What the task requires ▸
Without the images, print every line of the material below exactly as given.
(Exercise data)
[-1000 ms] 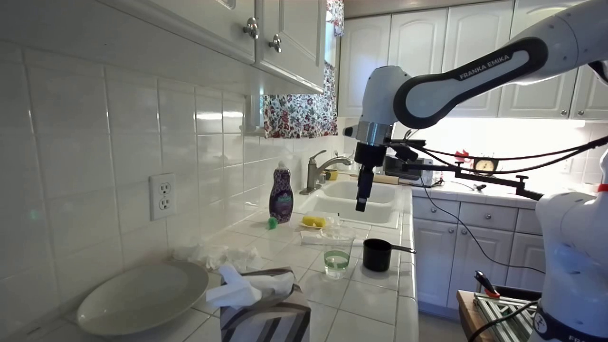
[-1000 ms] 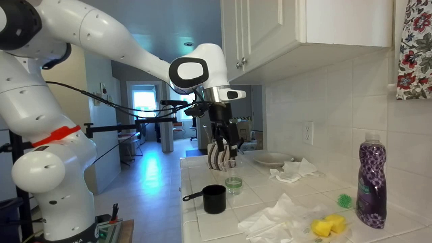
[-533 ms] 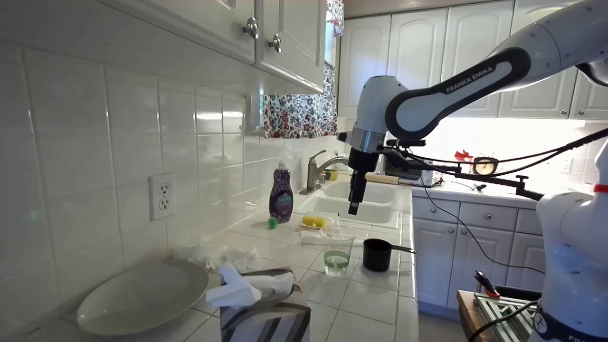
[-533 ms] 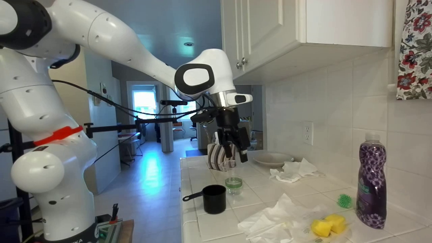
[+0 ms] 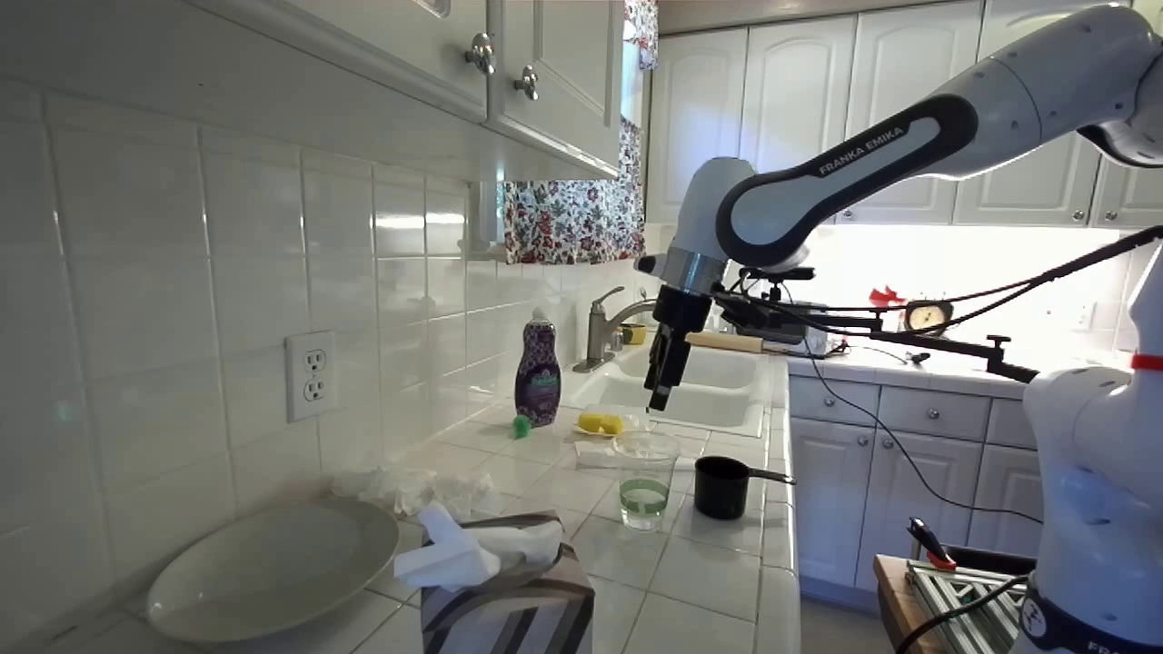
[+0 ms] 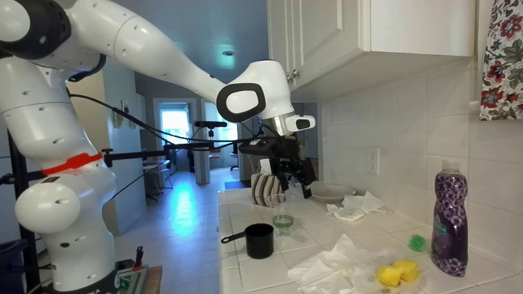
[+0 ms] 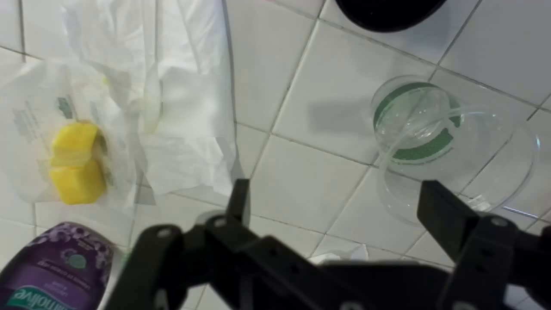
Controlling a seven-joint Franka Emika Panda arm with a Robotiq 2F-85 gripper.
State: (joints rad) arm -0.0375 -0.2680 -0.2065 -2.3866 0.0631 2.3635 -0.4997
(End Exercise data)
Answer box ▸
[-1000 ms] 
[-1000 ms] 
[-533 ms] 
[-533 ms] 
[+0 ms] 
[+0 ms] 
[+0 ms] 
Controlling a seven-joint Franka Emika Panda arm with a Robotiq 2F-85 gripper.
State: (joints rad) arm -0.0375 -0.2680 -0.2065 -2.3866 0.0631 2.3635 -0.4997

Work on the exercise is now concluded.